Part 7 – What Are We Asking In the Our Father

Part 7 – What Are We Asking In the Our Father April 25, 2019

Save us from the time of trial and deliver us from evil.

Though Christ has been raised from death, we still are confronted with evil and, worse, temptation. We continue to deal with the reality of sin, death, and the world. So we turn to our risen Lord in these two petitions and we ask, first: “Do not lead us into temptation.”

Say what? We have to ask: God, don’t do that?

Every catechism I dig through – Catholic or Protestant – stumbles over itself assuring us that God, the Father of our Lord Jesus Christ, does not lead, lure, entice, or otherwise discourage his lambs by dangling temptation before their innocent eyes. The Letter of James 1:13, quoted in the Catechism of the Catholic Church, explains “God cannot be tempted by evil and he himself tempts no one.”

Okay, good enough. But it is awkward phrasing and it must be explained, sometimes with equal awkwardness. There is an alternative, the contemporary English translation: “Save us from the time of trial.” This is the rendering by the Consultation on English Texts. I like it for a lot reasons, mostly because “a time of trial” proposes in my mind something vastly more serious than mere temptation.

We think too small in any case. We like our temptations miniaturized. We are too likely to talk about the refrigerator door, or the jump we made with glee on that left turn. As misattributed to Mae West (d. 1980), “’Lead me not into temptation?’ I can find it on my own.”

She actually did not say that, great line though it is. No, what she did say, more or less speaking for all of us: “I generally avoid temptation unless I can’t resist it.”

So, no; it was neither God nor devil that tempted you into blowing your diet at the restaurant. That’s all on you.

We can win the food fight if we wish; piece of cake (so to speak). The fridge is a tiny temptation. The big ones, they strike hardest and with greater potential for damage. Those are the trials.

We live in an postmodern nihilistic age, daily exposed to the proposition that human life has no intrinsic meaning and humanity is an earth-borne blight. Ask the New York congressgirl  whether it is wise to have children. She is representative of a large swath of people who, at heart, have given up on the future. There might be a lot of us like her. This just occurred to me: Have you ever once in your life heard a prayer of thanks for the children born in a UN refugee center?

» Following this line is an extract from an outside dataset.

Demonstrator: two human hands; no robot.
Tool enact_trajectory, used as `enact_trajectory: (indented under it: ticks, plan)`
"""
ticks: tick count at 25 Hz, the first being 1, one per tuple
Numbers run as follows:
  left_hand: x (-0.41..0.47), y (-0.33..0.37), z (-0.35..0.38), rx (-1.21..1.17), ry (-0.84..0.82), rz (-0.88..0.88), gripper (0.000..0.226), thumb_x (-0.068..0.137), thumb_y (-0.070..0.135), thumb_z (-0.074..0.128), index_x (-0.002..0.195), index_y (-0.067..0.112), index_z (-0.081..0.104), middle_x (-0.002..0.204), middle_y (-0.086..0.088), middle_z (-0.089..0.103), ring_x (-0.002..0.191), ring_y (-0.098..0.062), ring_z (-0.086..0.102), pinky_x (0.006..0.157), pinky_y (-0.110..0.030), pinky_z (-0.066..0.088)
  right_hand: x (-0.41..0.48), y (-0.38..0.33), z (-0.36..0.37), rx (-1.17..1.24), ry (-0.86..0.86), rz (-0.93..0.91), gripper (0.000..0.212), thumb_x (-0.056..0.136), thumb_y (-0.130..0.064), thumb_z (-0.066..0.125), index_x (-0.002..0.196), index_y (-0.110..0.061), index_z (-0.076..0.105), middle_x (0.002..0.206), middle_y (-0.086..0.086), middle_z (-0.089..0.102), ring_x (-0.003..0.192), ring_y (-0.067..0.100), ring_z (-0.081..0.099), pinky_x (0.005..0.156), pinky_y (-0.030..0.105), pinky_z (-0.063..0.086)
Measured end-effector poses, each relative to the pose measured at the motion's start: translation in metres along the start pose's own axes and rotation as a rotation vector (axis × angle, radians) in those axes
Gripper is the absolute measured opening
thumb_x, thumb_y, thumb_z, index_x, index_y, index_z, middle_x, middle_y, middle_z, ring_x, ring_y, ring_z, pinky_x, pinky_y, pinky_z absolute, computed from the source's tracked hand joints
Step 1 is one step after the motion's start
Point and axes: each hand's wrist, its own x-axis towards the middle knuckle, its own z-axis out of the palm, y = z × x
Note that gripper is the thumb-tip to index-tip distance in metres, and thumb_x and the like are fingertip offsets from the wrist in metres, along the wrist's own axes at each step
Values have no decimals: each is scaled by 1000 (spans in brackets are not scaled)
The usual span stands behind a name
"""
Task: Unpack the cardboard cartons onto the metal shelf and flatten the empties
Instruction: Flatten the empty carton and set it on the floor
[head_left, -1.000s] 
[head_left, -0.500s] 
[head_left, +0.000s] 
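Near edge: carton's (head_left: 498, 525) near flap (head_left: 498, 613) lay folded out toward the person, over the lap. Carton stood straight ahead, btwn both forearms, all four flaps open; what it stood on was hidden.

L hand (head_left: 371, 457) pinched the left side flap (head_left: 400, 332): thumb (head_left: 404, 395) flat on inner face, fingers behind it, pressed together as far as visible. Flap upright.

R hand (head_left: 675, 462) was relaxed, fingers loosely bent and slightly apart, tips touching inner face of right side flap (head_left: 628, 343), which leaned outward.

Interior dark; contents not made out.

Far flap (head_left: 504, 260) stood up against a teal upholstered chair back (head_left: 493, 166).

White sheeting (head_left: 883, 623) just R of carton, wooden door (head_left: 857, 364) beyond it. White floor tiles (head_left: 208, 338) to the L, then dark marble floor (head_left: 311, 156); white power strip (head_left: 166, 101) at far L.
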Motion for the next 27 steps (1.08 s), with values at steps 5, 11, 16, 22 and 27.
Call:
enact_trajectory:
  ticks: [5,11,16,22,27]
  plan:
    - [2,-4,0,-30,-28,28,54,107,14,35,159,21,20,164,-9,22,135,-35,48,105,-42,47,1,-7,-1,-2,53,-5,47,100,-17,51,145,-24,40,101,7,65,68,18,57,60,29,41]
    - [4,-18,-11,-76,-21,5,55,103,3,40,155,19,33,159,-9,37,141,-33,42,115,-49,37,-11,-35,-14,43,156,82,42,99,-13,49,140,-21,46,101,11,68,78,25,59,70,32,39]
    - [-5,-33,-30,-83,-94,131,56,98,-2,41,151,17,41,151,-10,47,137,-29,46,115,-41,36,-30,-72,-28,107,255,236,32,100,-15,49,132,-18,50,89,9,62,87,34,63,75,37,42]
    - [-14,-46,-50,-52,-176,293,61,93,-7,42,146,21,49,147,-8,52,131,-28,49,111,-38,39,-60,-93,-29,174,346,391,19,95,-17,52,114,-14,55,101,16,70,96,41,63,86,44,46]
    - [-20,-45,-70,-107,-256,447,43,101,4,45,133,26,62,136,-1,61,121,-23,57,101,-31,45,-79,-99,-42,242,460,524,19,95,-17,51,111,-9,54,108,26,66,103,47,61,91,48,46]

The edges of our humanity have been fraying for a long time. We will fray even more, I fear, for a devalued, unrecognized life will make us all vulnerable. Many live now knowing only cynicism or materialist acquisition, or both.

This means the greatest trials of our time, then, are false belief and despair. These two ride tandem.

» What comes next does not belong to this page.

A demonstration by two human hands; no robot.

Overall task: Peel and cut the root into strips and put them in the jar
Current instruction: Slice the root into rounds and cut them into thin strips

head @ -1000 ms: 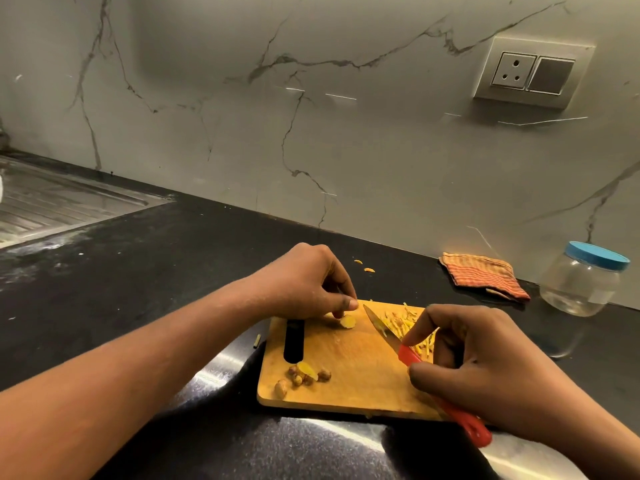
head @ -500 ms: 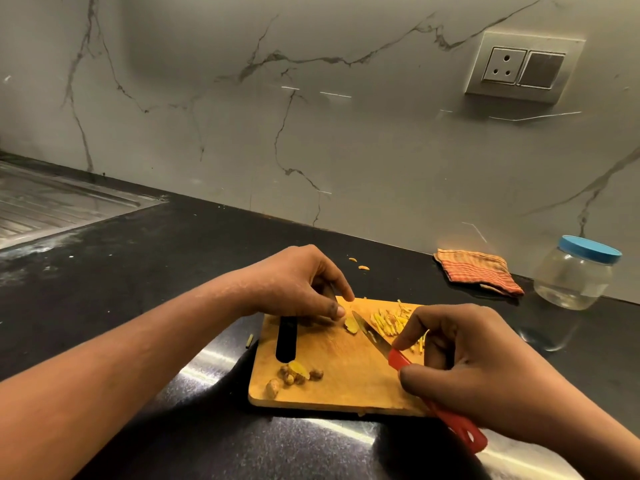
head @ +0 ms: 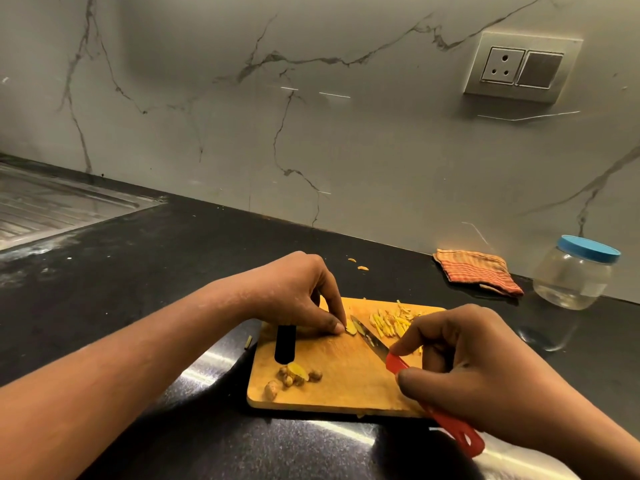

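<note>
A wooden cutting board (head: pixel 332 382) lies on the black counter. My left hand (head: pixel 298 296) pinches a thin yellow root slice (head: pixel 350 328) against the board. My right hand (head: pixel 464 362) grips a red-handled knife (head: pixel 398 364); its blade tip rests right beside the slice. A pile of yellow strips (head: pixel 391 322) lies at the board's far right. Small brown root ends and peel (head: pixel 294 377) sit near the board's front left. The clear jar (head: pixel 573 275) with a blue lid stands closed at the far right by the wall.
A folded orange striped cloth (head: pixel 476 270) lies by the wall left of the jar. Two yellow scraps (head: pixel 358 264) lie on the counter behind the board. A steel sink drainboard (head: pixel 52 206) fills the far left. A wall socket (head: pixel 523 69) is above.
The knife blade has moved left until it meets the slice. My left hand's fingers have come down onto the slice.
</note>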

False belief denies a merciful God of grace. It begins from questioning whether there is or is not a god. But the answer is it doesn’t matter. It is immaterial. Live with guilt if you must, if you have some of those residual feelings, but do not think there is someone to give absolution. We deceive ourselves into helplessness.

Patti Smith’s rock lyric still stingsJesus died for somebody’s sins, but he didn’t die for mine. Living as if we are abandoned by God, who in any case makes no difference in our living, this is false belief. It affects our culture; also our Christian lives.

From false belief arises despair. It rolls in like fog, silent as cat’s paws, involving everything, gripping everything, holding everything, things that cannot always be defined. If there is no gracious God for my life, what is my life?

Despair is not depression; that is a medical issue for which there is a medical treatment. Despair, instead, is a spiritual affliction threatening us individually and through us, our families, our society, living as if life has no final meaning, a belief saturating us culturally.

But here it is essential to see how swiftly, gently Christ comes as remedy for us. “Cast your burdens upon him,” instructs 1 Peter 5:7. That word “cast” suggests force. It carries a sense of a violent, angry, slam-the-door-behind-you as walk away from that burden. It is almost a challenge. Here, take it! You said you’d take it, now take it! We say it that way because we are confident he will do it.

So it is to him we pray “Save us from the time of trial, deliver us from evil.” Our Lord does two things. First, he shatters the illusion that we are somehow strong enough, or brainy enough, or talented enough to put an end to our despondency.

Second, that illusion shattered, he teaches us to put all into his care, and to do so expecting that he will exercise his power on our behalf.

Our job? Repeat as necessary. After all, it is not for nothing Christians sing that 19th-century hymn I need thee every hour.

For Christ is raised from the dead. He has taken to himself all the powers poised against this life and he will bring them under his control. He is the one ― as St. Paul told the Colossians ― “in whom all things hold together.” He holds us, as well.